Une campagne de communication nationale pour l’appli CPF

Afin de promouvoir le dispositif-pivot de sa réforme de la formation professionnelle, le gouvernement a décidé de mettre les petits plats dans les grands pour faire connaître la future application mobile « Mon compte formation » au plus grand nombre. Spots TV, encarts publicitaires dans la presse, campagnes sur les réseaux sociaux… plusieurs millions d’euros seront mis sur la table par le ministère du Travail pour informer les 33 millions d’actifs de l’existence de cet outil grâce auquel ils pourront mobilier leur CPF pour acheter les actions de formation souhaitées. Lors de l’entrée en vigueur du dispositif en 2015, la communication autour de ce nouveau droit était restée modeste, cantonnée aux Opca (qui en faisaient la promotion auprès de leurs entreprises adhérentes), à Pôle emploi ou à d’autres acteurs de l’emploi et de la formation comme les missions locales. L’exécutif semble vouloir passer la surmultipliée. Actuellement, près de 6 millions d’actifs ont activé leur compte. La campagne doit commencer début décembre.

Et aussi

• Le décret « assurance-chômage » du 26 juillet pris par le ministère du Travail à la suite de l’échec des négociations entre les partenaires sociaux prévoit l’instauration d’une taxe forfaitaire de 10 euros sur les CDD d’usage.

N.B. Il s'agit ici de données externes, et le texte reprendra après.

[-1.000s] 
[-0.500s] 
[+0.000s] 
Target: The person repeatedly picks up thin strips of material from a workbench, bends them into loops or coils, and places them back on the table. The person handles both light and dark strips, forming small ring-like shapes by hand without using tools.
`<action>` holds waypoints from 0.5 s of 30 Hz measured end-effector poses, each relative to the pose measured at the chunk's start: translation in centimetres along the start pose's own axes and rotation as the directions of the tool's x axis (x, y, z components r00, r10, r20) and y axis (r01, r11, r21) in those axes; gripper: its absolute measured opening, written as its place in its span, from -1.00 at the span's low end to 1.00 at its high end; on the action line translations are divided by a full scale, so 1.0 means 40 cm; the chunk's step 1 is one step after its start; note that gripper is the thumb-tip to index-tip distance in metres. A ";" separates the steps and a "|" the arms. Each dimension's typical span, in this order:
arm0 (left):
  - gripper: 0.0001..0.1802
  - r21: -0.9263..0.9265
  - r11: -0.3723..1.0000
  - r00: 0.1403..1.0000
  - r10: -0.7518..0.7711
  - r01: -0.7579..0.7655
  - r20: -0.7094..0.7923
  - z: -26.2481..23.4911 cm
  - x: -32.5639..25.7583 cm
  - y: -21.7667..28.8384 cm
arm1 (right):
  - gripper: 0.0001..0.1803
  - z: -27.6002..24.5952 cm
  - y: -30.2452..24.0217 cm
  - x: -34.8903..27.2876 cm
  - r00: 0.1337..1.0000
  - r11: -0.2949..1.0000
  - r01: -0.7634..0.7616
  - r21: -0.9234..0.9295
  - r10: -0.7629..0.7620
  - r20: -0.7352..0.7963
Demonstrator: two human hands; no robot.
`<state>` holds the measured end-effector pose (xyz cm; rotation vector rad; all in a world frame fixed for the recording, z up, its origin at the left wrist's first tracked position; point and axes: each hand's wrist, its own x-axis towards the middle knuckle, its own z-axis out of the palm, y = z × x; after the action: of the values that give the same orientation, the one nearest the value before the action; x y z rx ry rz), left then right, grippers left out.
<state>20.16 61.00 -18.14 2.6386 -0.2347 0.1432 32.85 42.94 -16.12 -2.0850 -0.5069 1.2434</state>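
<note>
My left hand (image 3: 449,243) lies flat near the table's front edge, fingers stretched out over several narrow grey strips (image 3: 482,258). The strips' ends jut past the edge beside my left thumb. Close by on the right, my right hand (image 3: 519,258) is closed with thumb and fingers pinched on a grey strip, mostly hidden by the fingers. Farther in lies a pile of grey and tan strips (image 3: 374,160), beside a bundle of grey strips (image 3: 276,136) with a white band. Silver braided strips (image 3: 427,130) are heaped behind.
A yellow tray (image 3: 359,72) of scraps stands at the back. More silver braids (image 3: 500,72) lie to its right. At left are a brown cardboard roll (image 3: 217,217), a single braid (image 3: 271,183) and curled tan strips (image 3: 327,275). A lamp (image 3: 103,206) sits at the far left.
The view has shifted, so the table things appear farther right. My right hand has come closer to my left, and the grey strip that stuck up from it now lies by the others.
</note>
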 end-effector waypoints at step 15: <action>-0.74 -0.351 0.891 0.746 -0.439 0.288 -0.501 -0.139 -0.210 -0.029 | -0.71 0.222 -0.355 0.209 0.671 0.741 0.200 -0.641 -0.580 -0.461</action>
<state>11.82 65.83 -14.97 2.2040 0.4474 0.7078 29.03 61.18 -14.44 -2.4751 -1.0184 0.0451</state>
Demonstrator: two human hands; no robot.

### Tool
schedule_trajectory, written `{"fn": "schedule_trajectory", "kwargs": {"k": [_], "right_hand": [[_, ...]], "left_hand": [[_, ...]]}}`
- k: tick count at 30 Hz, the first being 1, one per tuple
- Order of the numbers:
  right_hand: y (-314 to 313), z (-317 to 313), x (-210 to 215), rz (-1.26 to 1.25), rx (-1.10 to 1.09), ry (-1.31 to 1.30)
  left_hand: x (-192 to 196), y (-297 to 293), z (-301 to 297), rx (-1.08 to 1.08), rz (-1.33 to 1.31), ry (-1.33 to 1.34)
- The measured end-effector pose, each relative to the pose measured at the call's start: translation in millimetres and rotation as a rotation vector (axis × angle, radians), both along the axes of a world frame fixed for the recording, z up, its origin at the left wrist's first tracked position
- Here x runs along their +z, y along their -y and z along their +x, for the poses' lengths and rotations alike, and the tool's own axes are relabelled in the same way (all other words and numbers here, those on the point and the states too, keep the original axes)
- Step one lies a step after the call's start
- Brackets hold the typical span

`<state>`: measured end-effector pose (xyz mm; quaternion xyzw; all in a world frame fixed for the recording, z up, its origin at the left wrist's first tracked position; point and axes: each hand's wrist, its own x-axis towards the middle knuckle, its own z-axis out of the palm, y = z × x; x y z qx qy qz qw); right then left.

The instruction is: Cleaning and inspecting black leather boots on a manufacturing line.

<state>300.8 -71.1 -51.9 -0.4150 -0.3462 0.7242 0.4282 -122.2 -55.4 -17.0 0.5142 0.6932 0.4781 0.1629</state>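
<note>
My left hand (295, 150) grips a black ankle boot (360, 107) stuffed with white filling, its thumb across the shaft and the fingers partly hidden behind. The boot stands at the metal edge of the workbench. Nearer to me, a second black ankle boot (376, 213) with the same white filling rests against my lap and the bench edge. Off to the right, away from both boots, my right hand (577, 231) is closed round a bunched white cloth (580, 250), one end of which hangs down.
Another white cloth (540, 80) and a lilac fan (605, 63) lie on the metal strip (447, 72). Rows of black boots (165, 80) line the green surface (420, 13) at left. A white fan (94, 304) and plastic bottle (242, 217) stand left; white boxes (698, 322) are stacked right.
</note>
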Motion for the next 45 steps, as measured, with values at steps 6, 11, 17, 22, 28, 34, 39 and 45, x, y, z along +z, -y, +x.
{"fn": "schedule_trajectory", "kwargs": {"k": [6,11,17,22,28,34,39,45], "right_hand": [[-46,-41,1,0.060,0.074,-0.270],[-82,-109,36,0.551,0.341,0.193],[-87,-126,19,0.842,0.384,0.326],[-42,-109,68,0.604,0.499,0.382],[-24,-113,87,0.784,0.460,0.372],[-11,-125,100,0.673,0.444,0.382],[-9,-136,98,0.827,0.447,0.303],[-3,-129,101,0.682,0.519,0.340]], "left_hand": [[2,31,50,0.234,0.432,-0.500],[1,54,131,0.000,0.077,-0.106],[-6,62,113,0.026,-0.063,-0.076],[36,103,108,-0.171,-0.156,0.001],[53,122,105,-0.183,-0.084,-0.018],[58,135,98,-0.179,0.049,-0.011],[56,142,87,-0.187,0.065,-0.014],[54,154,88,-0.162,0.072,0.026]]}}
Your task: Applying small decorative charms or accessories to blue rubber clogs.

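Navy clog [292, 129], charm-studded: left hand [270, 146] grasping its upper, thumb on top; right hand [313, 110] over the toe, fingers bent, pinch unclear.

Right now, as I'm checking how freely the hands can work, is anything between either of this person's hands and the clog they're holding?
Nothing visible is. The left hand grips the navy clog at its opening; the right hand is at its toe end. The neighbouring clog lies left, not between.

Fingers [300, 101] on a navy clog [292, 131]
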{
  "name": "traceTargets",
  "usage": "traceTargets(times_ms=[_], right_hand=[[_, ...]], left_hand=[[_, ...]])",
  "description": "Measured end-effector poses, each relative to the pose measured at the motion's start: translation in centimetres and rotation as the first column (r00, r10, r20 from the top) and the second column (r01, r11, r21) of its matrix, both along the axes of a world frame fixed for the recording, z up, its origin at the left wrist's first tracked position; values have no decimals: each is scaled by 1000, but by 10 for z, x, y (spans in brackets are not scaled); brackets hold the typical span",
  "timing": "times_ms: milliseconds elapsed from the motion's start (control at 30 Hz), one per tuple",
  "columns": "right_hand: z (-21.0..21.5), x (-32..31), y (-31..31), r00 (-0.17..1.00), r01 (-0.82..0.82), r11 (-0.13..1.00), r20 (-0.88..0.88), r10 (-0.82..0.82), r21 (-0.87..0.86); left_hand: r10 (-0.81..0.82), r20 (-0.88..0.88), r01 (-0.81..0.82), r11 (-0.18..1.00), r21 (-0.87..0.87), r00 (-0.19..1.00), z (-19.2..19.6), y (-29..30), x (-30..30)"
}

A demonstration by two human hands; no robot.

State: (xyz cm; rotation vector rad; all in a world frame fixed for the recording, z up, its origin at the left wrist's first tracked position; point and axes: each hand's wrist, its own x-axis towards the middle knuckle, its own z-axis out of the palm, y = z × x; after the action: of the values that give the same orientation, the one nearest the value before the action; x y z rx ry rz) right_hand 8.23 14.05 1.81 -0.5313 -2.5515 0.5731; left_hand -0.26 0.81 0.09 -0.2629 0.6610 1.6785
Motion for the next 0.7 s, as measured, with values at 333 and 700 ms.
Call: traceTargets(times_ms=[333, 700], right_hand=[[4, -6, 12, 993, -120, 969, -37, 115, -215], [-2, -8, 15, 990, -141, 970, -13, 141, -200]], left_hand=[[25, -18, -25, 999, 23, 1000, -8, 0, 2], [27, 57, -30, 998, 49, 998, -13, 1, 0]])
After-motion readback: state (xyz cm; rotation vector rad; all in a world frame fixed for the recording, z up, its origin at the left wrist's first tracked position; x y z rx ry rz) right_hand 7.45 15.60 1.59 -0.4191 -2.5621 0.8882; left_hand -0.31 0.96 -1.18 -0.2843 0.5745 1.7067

• Le plan de départs volontaires de l’Afpa, prévoyant 1 541 suppressions d’emploi (sur près de 6 500) qui aurait dû s’ouvrir le 24 juin dernier, a finalement été bloqué par une décision du tribunal de Bobigny du 27 juin.

• Jean-Paul Delevoye, haut-commissaire à la réforme des retraites, a rendu ses propositions sur un système universel de retraites par points le 18 juillet dernier. Le gouvernement compte organiser une série de rencontres bilatérales à ce sujet avec les partenaires sociaux les 5 et 6 septembre prochains. Une « concertation des citoyens » est également au programme.

• L’acte de naissance de l’Autorité européenne du travail (AET) a été signé officiellement le 19 juin. Aujourd’hui installée à Bruxelles, elle sera transférée « dès que possible » à Bratislava en Slovaquie.

• Grève chez Deliveroo. À l’appel du collectif CLAP 75 et de certains syndicats comme la CGT, les livreurs à vélo ont manifesté les 3 et 7 août contre la nouvelle grille tarifaire revue à la baisse que veut leur imposer la plateforme.